Arvol Looking Horse (born 1954) is a Lakota Native American spiritual leader. He is the 19th keeper of the Sacred White Buffalo Calf Pipe and Bundle.

He is a leading voice in the protest against the construction of the Dakota Access Pipeline (DAPL).

==History==
===Early life and career===
Arvol Looking Horse was born in 1954 on the Cheyenne River Indian Reservation in South Dakota to Cécilia Looking Horse, a Hunkpapa tribe member, and Stanley Looking Horse, a member of the Mni Sa band of the Itazipco tribe of the Titonwan Lakota people. Growing up in a traditional Lakota family and community, he was immersed in the culture and spirituality. He learned to speak Lakota as his first language, only later learning, and becoming fluent in, English.
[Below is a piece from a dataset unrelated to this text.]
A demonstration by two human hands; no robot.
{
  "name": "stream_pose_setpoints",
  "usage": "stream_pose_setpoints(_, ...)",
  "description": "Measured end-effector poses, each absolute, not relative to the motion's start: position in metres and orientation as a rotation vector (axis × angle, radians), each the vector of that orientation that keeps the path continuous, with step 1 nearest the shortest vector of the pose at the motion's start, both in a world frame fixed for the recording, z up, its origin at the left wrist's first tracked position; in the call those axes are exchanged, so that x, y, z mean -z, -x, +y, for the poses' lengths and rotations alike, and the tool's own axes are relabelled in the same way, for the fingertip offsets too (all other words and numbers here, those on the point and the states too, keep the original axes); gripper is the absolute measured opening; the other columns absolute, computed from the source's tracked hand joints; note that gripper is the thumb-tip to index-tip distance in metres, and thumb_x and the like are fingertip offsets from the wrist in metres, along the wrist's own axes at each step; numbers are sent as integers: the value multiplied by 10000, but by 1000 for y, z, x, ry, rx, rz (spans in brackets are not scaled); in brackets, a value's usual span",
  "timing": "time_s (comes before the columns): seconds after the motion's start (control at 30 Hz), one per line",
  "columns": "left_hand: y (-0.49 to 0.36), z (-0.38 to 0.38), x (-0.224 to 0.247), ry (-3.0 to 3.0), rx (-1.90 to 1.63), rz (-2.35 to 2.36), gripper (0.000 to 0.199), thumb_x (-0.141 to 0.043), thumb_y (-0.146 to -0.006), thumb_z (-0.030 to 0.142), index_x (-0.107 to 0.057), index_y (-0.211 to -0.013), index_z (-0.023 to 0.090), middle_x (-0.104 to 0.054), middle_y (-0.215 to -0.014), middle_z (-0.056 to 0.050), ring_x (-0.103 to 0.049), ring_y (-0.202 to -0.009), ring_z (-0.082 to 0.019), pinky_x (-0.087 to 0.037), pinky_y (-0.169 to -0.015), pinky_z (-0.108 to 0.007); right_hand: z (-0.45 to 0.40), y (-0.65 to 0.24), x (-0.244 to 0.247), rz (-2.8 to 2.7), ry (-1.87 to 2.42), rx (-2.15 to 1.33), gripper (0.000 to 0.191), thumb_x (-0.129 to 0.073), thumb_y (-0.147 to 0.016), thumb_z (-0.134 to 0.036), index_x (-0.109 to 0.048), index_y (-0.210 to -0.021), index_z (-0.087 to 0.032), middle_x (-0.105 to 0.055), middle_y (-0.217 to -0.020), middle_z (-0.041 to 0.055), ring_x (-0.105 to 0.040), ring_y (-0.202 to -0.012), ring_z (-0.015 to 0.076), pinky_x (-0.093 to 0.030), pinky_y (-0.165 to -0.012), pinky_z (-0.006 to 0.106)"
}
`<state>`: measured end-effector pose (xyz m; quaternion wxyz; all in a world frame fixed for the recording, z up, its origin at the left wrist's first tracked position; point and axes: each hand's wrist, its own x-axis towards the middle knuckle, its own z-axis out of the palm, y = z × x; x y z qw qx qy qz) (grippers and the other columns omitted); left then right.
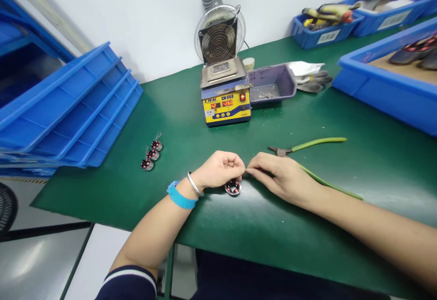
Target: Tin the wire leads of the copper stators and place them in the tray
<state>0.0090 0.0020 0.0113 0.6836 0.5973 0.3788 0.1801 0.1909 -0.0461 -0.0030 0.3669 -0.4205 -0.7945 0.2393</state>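
A small motor stator (233,187) with copper-coloured windings in a silvery ring sits just under the fingers of my left hand (223,169), which are curled closed and hide its upper side. Thumb and forefinger of my right hand (282,175) are pinched together, their tips meeting my left fingertips. Whatever thin piece lies between the fingertips is too small to make out. Green-handled pliers (317,142) lie beside and partly behind my right hand. Off to the left, three similar stators (153,154) stand in a row, thin wires sticking up from them.
Behind my hands stands a yellow and blue solder pot (227,104) with a fan and duct. Next to it are a purple tray (273,81) and grey gloves (314,81). Tilted blue crates (112,99) stand left; blue bins (327,36) and a large blue crate (382,90) stand right.
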Motion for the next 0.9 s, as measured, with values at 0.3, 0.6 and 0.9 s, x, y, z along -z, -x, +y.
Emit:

The Looking Horse family are the keepers of the White Buffalo Calf Pipe, which Lakota tradition teaches was gifted to the Oceti Sakowin by White Buffalo Calf Woman. At twelve years old, Arvol Looking Horse inherited the White Buffalo Calf Pipe and the role of Keeper, becoming a ceremonial leader of the Lakota, Dakota and Nakota Peoples. He is the current Keeper in a line that goes back for 19 generations. In the 400 year tradition of guardians of the sacred pipe, Looking Horse was the youngest to be entrusted with this responsibility. His grandmother had warned him that if the world did not improve during his lifetime, it was likely that he would be the last of the sacred bundle keepers. While attending a government boarding school he witnessed the suppression of the spiritual traditions of his people, which led to his decision to work for religious freedom, and the preservation and protection of his culture.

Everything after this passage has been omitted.